Anyway, I’m about to take a deep breath and post what I’ve got. I used to do this all the time with music, just revealing my foibles to the world as I hack and slash my way through the thick chaos of the universe, so I’m just going to do it now and let everyone marvel at how very unGershwinesque it is.
It stops abruptly. Of course.
“Horsefly Rag,” as of 04/07/2014: mp3
update, 12:10 pm
Ha, take that, you clown. Here’s the finale, and I think—in order to satisfy my twisted desires—I’m going to make it longer.
“Horsefly Rag” finale, as of 04/07/2017 : mp3
1) I gave no deadline. In fact, unlike other times I’ve asked you to make a music thing for me, there was no time frame at all. Just “sometime in the future I would like something like this please.” How dare you slander a good clown’s name with accusations of demands and forgetfulness.
2) I know your music isn’t like Gershwin.
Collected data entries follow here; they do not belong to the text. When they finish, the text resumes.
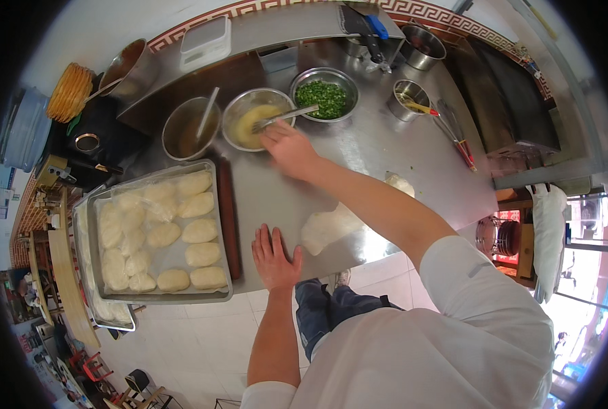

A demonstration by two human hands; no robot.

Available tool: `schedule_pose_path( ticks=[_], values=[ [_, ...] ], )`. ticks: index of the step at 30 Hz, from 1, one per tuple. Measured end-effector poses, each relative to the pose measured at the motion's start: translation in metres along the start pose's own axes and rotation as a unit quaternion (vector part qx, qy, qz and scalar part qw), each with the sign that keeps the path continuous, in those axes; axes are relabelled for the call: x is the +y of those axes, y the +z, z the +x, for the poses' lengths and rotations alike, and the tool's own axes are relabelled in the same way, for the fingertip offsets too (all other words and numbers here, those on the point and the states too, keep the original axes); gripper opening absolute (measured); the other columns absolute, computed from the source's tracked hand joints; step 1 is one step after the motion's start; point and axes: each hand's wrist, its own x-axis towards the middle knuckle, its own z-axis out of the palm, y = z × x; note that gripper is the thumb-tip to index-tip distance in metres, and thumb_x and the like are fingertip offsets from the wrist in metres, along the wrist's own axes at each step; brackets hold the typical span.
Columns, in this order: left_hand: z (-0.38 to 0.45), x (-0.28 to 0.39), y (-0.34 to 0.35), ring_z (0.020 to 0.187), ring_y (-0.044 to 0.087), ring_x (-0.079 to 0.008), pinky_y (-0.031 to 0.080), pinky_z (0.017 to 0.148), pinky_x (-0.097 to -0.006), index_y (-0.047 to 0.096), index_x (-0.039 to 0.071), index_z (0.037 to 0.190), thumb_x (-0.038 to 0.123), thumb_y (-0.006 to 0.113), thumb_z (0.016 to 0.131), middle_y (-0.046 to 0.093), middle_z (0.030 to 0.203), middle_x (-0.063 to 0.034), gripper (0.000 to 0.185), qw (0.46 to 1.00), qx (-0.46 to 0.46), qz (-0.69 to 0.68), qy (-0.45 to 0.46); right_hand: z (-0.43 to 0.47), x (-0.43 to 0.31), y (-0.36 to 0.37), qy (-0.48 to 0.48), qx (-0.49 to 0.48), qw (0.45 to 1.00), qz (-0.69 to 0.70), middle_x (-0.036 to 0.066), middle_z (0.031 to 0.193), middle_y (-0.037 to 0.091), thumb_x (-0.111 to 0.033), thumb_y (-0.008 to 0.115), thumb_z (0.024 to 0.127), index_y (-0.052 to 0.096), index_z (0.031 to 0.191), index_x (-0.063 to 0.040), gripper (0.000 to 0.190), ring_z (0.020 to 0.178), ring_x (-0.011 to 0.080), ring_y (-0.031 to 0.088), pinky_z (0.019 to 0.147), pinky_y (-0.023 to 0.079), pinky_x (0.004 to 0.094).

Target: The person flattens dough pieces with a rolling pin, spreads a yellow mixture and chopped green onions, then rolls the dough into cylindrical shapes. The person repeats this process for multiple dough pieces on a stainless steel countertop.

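Observation:
My right hand (pixel 291 151) reaches over the near rim of a metal bowl (pixel 231 110) of yellowish paste. Metal tongs or a similar utensil (pixel 288 116) lie across that bowl by my fingers; the grip is partly hidden. My left hand (pixel 277 258) rests palm down on the steel table (pixel 283 204), fingers spread, holding nothing. To its right lies a flattened sheet of dough (pixel 324 230), partly under my right forearm in view, with a rounded dough end (pixel 401 185) beyond. A bowl of chopped green onions (pixel 324 98) stands right of the paste.
A tray (pixel 228 255) of dough pieces, partly under plastic film, stands left beside a brown rolling pin (pixel 230 220). A bowl of brown sauce (pixel 189 130) is behind it. A metal pot with a brush (pixel 408 102) and red-handled tongs (pixel 459 140) are right; a cleaver (pixel 367 38) lies on the shelf.

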Motion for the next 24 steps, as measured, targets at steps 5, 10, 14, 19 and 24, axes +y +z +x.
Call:
schedule_pose_path(
  ticks=[5, 10, 14, 19, 24],
  values=[
    [-0.002, -0.002, 0.003, 0.164, 0.039, -0.0453, 0.031, 0.136, -0.0639, 0.054, 0.006, 0.161, 0.048, 0.074, 0.100, 0.043, 0.176, -0.0230, 0.076, 1.000, 0.028, -0.005, 0.014, -0.156, -0.042, -0.049, 0.115, 0.020, 0.987, 0.110, 0.023, 0.150, 0.069, -0.016, 0.083, 0.092, 0.068, 0.149, -0.002, 0.060, 0.142, 0.0433, 0.063, 0.129, 0.046, 0.0532],
    [-0.005, -0.003, 0.006, 0.165, 0.038, -0.0450, 0.031, 0.136, -0.0632, 0.054, 0.006, 0.162, 0.046, 0.073, 0.102, 0.044, 0.176, -0.0230, 0.074, 1.000, 0.021, -0.005, 0.006, -0.288, -0.057, -0.119, 0.134, -0.314, 0.939, 0.032, 0.026, 0.181, 0.039, -0.031, 0.082, 0.098, 0.044, 0.172, 0.001, 0.089, 0.170, 0.0435, 0.034, 0.141, 0.028, 0.0548],
    [-0.006, -0.002, 0.009, 0.165, 0.038, -0.0427, 0.031, 0.137, -0.0619, 0.056, 0.006, 0.160, 0.042, 0.073, 0.103, 0.044, 0.177, -0.0197, 0.069, 0.999, 0.036, -0.009, 0.000, -0.275, -0.091, -0.083, 0.233, -0.210, 0.949, -0.027, 0.030, 0.184, 0.030, -0.045, 0.080, 0.099, 0.035, 0.174, 0.008, 0.102, 0.174, 0.0435, 0.026, 0.142, 0.022, 0.0564],
    [-0.007, -0.001, 0.006, 0.165, 0.039, -0.0414, 0.031, 0.137, -0.0593, 0.058, 0.006, 0.158, 0.034, 0.072, 0.103, 0.046, 0.176, -0.0172, 0.063, 0.999, 0.045, -0.016, -0.015, -0.261, -0.118, -0.059, -0.011, -0.311, 0.946, 0.086, 0.029, 0.186, 0.028, -0.056, 0.075, 0.101, 0.033, 0.174, 0.010, 0.107, 0.175, 0.0428, 0.023, 0.143, 0.017, 0.0545],
    [-0.003, 0.000, 0.003, 0.165, 0.039, -0.0415, 0.032, 0.137, -0.0584, 0.059, 0.007, 0.157, 0.032, 0.071, 0.103, 0.046, 0.176, -0.0183, 0.061, 0.999, 0.043, -0.005, 0.001, -0.283, -0.053, -0.114, 0.190, -0.290, 0.934, -0.092, 0.028, 0.186, 0.028, -0.052, 0.077, 0.101, 0.034, 0.176, 0.006, 0.104, 0.174, 0.0414, 0.025, 0.143, 0.018, 0.0555]
  ],
)
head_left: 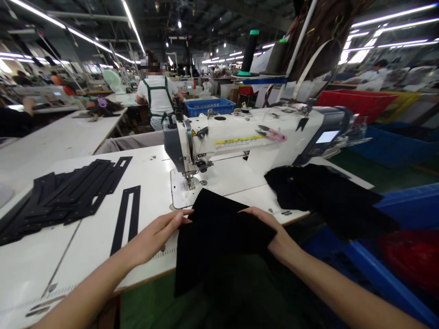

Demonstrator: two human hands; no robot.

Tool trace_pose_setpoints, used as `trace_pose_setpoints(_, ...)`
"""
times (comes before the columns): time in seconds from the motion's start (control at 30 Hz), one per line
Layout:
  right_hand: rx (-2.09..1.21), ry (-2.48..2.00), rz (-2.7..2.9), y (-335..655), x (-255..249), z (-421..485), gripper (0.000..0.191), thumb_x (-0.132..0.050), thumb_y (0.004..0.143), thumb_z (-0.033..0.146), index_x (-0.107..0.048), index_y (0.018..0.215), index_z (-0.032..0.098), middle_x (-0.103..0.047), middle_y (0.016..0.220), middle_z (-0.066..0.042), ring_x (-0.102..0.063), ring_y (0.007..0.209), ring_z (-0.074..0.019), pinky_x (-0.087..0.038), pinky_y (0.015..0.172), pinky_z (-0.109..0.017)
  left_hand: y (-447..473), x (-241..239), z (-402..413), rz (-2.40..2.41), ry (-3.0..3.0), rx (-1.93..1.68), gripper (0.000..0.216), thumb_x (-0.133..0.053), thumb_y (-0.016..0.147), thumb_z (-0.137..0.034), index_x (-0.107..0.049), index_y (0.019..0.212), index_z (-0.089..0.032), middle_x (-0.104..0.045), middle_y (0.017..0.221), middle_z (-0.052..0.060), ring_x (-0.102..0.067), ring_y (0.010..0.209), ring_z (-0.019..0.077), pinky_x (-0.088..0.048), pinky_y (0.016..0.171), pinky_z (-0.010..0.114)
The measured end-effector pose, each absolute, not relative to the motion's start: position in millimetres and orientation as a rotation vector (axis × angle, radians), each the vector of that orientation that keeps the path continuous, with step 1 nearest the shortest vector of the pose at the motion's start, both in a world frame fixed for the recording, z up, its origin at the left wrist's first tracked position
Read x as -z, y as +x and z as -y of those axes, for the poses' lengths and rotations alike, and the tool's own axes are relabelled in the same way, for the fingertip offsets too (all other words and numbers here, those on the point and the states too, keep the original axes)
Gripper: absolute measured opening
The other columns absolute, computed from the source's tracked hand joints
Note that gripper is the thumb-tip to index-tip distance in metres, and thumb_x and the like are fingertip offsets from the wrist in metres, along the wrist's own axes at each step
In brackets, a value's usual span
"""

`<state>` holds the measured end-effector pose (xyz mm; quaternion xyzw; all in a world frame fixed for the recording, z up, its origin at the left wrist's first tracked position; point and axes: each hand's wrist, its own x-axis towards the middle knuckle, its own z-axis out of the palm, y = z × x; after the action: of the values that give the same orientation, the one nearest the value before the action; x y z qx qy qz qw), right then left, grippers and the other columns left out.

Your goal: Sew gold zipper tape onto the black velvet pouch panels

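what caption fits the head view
Both hands, left hand and right hand, hold black fabric before a sewing machine.

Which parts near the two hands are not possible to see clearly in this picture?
- Head view: the right hand palm and fingertips, covered by the black fabric.
- The fabric's lower edge, lost against the dark floor.
- The needle of the sewing machine, too small.
- The text on the machine's screen, blurred.
- The left hand grip, unclear.

Both forearms reach forward and inward, the left hand (pixel 156 234) flat with fingers straight, the right hand (pixel 270 230) palm down, fingers bent.
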<state>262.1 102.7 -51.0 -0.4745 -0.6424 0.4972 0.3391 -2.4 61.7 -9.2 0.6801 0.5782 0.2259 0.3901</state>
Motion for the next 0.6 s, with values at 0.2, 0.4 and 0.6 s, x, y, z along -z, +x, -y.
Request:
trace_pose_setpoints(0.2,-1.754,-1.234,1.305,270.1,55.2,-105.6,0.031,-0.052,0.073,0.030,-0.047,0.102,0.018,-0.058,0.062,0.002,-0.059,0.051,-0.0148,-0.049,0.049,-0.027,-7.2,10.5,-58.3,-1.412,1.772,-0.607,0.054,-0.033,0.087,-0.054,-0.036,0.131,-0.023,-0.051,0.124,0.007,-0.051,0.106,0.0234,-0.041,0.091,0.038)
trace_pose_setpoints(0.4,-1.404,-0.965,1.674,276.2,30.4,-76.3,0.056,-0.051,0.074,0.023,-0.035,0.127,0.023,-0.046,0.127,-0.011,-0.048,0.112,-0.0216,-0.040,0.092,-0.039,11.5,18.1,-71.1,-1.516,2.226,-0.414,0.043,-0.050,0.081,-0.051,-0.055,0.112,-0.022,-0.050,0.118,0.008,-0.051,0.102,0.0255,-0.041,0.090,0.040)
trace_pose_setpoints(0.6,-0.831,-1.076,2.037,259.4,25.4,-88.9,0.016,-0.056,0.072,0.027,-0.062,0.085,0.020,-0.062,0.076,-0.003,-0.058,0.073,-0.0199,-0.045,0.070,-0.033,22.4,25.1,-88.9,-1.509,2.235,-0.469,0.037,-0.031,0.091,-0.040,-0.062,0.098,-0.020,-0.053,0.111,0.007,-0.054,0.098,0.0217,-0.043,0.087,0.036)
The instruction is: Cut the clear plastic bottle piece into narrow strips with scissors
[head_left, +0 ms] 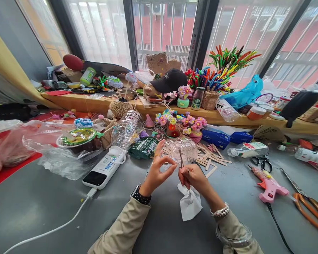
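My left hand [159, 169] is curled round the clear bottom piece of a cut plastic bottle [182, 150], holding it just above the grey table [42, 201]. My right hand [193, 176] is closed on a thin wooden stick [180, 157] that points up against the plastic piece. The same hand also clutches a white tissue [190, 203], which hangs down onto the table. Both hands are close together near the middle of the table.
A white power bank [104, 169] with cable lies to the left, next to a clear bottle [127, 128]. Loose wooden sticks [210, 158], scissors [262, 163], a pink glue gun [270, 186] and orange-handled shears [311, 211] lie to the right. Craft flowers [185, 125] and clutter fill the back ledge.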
That’s why I thought it would be fun.
3) The whole point is for you to make the music and not think about how I’ll use it. Eddy Arnold wasn’t thinking how I’d use the song when he sang “Tumbling Tumbleweeds,” but I made one hell of a clown number out of it. You make the song how you want to make it and leave it to me to make it work for the clown thing.
4) Having said all that I like what you’ve posted very much. And it does sound Gershwin-y, or at least Joplin-y, which suits my purposes fine.